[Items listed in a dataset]
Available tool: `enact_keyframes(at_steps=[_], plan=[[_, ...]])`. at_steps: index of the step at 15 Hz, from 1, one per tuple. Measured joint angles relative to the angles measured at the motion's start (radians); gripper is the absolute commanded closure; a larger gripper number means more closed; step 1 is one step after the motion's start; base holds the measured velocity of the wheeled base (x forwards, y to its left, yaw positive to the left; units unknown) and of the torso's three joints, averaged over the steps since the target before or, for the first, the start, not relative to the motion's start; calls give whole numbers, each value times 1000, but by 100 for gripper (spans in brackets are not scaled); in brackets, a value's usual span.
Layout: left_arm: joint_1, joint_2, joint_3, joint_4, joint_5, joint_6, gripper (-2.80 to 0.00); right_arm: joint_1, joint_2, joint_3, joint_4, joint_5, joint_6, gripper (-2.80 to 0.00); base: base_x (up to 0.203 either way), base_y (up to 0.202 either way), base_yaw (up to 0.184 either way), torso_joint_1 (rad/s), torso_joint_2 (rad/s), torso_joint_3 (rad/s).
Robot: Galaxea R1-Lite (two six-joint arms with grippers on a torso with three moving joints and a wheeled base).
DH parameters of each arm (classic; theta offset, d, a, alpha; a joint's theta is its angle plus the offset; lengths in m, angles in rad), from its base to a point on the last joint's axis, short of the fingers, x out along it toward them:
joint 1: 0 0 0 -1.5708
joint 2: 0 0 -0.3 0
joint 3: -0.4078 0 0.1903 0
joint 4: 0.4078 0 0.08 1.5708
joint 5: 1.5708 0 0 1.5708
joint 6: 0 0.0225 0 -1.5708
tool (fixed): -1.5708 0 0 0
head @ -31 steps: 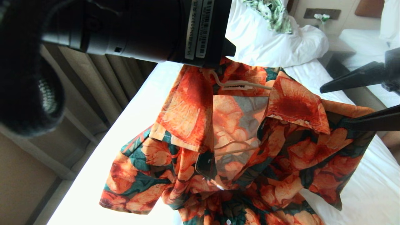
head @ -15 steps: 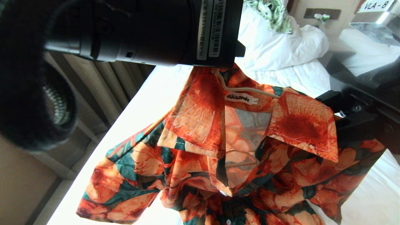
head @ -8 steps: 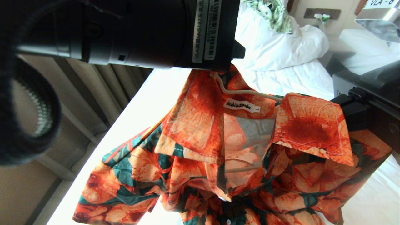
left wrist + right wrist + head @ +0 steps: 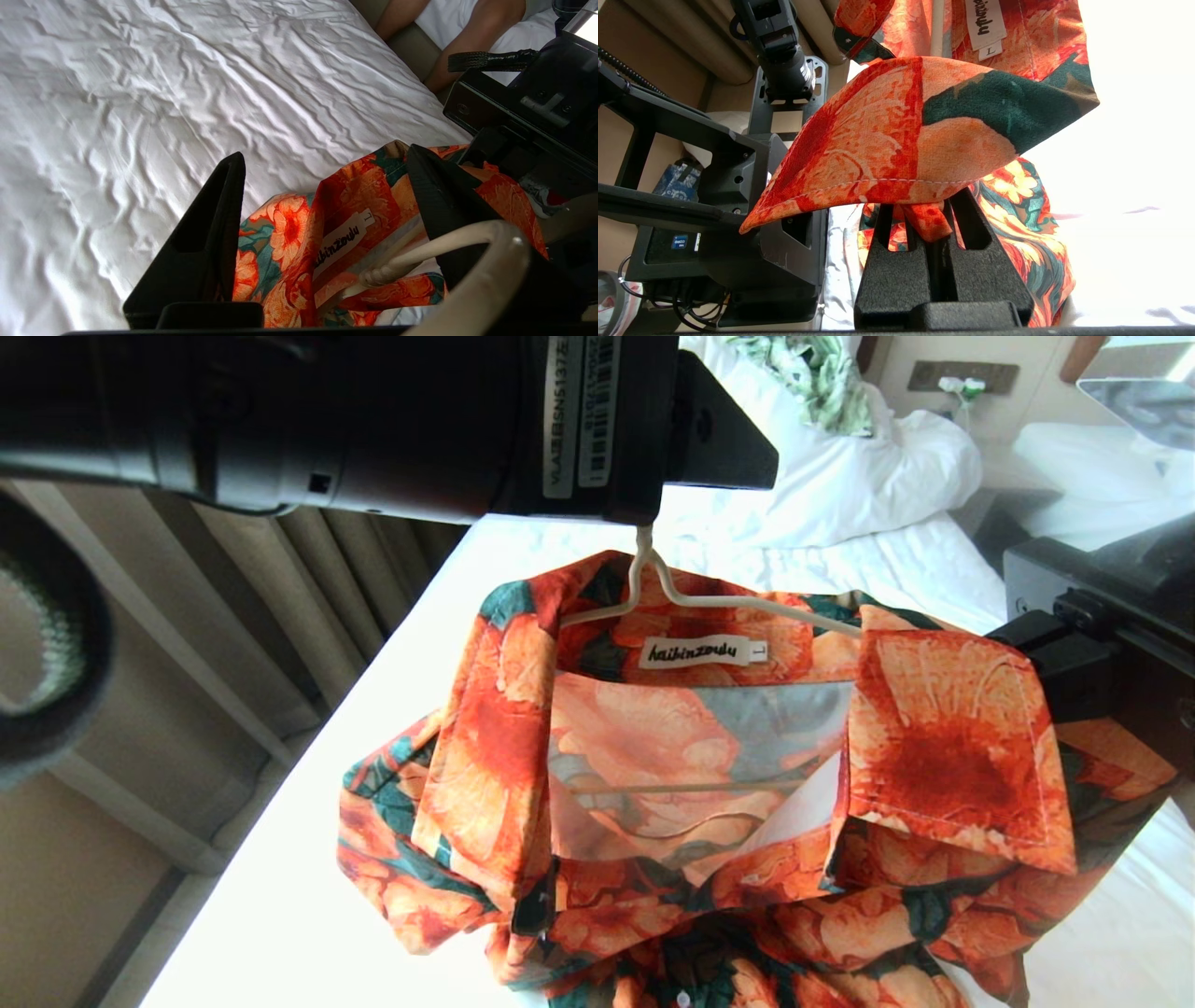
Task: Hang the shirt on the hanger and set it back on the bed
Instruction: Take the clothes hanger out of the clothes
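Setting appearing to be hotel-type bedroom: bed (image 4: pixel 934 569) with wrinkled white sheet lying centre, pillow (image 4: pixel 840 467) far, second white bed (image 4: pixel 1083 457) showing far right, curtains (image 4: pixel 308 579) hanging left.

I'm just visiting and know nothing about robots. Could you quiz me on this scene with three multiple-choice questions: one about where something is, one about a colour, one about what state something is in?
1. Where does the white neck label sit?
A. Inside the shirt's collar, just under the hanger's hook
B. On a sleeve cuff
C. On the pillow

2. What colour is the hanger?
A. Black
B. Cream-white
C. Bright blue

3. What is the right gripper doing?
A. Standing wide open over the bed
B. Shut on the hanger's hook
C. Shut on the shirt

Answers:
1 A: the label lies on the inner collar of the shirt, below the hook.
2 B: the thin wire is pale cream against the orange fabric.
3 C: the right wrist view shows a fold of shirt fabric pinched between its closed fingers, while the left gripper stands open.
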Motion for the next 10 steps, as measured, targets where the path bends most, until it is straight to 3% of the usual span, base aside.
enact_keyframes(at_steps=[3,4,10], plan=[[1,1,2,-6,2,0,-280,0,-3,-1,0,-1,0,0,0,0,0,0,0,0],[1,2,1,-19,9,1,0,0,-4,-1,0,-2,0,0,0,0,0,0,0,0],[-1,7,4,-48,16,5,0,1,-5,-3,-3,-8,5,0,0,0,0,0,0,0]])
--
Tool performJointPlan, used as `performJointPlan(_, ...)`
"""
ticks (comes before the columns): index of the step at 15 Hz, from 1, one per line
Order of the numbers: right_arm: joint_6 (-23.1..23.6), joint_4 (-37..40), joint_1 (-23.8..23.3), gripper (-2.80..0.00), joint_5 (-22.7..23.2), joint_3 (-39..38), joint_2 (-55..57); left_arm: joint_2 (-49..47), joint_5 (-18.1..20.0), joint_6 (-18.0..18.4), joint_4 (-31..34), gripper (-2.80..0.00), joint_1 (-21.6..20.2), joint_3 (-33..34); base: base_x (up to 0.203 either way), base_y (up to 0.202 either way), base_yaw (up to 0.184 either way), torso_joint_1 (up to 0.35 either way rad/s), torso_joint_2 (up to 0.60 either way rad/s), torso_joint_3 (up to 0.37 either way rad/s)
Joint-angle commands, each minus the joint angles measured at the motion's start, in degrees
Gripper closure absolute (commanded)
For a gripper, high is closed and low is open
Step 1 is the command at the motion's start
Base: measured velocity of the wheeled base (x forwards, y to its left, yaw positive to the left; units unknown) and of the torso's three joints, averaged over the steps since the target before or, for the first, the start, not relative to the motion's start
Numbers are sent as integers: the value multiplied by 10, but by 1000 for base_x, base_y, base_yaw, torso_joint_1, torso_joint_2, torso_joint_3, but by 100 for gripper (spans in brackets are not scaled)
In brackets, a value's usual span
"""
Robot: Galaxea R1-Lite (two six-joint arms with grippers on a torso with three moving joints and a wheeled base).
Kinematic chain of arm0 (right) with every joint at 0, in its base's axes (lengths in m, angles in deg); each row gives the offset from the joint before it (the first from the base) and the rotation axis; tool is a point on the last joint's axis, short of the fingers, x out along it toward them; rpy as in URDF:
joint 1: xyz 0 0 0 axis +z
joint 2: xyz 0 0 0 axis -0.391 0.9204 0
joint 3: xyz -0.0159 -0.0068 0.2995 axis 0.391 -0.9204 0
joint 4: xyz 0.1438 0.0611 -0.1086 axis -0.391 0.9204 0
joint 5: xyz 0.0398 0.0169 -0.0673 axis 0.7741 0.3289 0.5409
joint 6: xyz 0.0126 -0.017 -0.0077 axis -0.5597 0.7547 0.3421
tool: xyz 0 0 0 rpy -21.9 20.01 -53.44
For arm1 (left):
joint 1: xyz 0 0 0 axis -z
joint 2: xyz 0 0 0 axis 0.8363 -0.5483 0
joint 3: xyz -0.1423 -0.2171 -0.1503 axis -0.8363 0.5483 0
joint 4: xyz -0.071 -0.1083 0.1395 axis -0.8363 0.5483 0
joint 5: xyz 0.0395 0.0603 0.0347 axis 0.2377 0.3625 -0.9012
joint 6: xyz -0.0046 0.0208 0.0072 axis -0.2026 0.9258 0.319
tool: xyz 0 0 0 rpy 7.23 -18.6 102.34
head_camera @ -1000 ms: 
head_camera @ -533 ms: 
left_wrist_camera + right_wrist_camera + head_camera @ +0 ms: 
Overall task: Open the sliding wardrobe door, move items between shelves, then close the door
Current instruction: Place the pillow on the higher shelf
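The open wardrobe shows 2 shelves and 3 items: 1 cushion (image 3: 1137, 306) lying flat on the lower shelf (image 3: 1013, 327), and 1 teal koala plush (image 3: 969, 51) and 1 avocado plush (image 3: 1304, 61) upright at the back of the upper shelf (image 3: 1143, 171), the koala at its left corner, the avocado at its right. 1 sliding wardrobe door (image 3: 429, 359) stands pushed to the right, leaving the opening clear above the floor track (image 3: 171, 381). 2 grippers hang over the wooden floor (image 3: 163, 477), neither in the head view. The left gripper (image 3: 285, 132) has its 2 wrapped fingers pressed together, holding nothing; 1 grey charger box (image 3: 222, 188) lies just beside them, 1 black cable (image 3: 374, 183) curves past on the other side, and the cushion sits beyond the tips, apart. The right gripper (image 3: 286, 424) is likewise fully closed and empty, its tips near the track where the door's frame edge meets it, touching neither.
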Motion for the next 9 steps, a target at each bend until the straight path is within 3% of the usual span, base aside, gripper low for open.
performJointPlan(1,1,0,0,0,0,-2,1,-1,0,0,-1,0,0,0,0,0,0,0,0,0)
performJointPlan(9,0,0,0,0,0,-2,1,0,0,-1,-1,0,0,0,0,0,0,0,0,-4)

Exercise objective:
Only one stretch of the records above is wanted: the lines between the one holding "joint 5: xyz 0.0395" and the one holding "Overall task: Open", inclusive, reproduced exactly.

Solution to this exercise:
joint 5: xyz 0.0395 0.0603 0.0347 axis 0.2377 0.3625 -0.9012
joint 6: xyz -0.0046 0.0208 0.0072 axis -0.2026 0.9258 0.319
tool: xyz 0 0 0 rpy 7.23 -18.6 102.34
head_camera @ -1000 ms: 
head_camera @ -533 ms: 
left_wrist_camera + right_wrist_camera + head_camera @ +0 ms: 
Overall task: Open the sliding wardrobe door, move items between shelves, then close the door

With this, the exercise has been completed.